The task
Return the lines of the data below in which the string "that" occurs.
<<<<
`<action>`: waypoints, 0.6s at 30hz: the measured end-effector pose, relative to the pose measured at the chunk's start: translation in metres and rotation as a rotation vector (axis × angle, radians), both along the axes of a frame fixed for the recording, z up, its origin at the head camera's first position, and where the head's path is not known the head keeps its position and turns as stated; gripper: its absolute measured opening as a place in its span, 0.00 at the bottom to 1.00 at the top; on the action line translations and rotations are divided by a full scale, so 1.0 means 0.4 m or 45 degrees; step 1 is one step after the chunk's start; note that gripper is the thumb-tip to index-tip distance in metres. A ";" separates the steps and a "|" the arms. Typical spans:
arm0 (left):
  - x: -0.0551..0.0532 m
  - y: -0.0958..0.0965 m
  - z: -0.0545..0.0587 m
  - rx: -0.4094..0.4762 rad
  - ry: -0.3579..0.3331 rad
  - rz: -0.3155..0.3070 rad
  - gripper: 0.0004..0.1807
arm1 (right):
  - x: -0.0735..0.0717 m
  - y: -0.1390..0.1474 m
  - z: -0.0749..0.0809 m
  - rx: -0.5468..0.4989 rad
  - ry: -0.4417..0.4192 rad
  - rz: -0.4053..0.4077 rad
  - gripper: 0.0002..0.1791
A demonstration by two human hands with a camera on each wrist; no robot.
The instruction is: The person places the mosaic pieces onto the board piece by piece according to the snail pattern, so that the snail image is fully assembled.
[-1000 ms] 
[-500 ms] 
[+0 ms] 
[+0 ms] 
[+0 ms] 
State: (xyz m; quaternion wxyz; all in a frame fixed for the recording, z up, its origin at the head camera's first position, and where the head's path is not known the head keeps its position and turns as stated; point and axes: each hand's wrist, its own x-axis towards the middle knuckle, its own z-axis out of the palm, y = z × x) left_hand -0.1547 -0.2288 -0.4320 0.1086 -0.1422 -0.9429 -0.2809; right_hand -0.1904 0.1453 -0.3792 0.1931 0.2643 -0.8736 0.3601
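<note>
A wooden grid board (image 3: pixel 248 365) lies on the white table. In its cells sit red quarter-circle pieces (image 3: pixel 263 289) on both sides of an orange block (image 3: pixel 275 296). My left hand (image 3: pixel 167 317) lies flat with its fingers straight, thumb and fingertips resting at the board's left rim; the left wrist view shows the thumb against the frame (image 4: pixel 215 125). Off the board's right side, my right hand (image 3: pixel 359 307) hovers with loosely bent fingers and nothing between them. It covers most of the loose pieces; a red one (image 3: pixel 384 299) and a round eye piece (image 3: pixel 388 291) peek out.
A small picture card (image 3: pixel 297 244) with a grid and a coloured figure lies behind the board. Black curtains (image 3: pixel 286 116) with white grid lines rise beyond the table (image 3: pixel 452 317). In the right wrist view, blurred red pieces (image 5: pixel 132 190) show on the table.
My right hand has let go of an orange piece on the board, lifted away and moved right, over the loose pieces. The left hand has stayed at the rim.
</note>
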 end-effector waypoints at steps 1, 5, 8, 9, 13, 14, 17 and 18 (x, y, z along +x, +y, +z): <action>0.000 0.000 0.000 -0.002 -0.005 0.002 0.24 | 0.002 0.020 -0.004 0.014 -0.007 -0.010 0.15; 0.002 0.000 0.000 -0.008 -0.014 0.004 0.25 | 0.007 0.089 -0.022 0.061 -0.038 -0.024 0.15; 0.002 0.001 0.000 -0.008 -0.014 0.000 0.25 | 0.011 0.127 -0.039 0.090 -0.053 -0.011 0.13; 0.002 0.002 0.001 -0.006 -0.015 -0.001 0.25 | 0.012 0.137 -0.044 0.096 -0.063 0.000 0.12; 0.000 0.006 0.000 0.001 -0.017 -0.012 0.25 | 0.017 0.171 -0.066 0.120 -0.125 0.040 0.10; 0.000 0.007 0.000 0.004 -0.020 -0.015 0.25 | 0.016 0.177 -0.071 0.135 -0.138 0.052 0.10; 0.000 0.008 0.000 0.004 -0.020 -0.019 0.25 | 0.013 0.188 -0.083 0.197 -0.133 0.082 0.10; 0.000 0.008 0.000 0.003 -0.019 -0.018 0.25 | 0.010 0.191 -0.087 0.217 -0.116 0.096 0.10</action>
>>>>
Answer for the task
`<action>`: waypoints, 0.6s at 30hz: the measured end-effector pose, relative to the pose measured at the chunk's start: translation in metres and rotation as a rotation vector (axis × angle, radians), both along the axes of a frame fixed for the recording, z up, its origin at the head camera's first position, and where the head's path is not known the head keeps its position and turns as stated; gripper: its absolute measured opening as a place in its span, 0.00 at the bottom to 1.00 at the top; on the action line translations and rotations are divided by a full scale, so 1.0 means 0.4 m or 45 degrees; step 1 is one step after the chunk's start; note that gripper is the thumb-tip to index-tip distance in metres. A ";" separates the steps and a "|" the arms. Typical spans:
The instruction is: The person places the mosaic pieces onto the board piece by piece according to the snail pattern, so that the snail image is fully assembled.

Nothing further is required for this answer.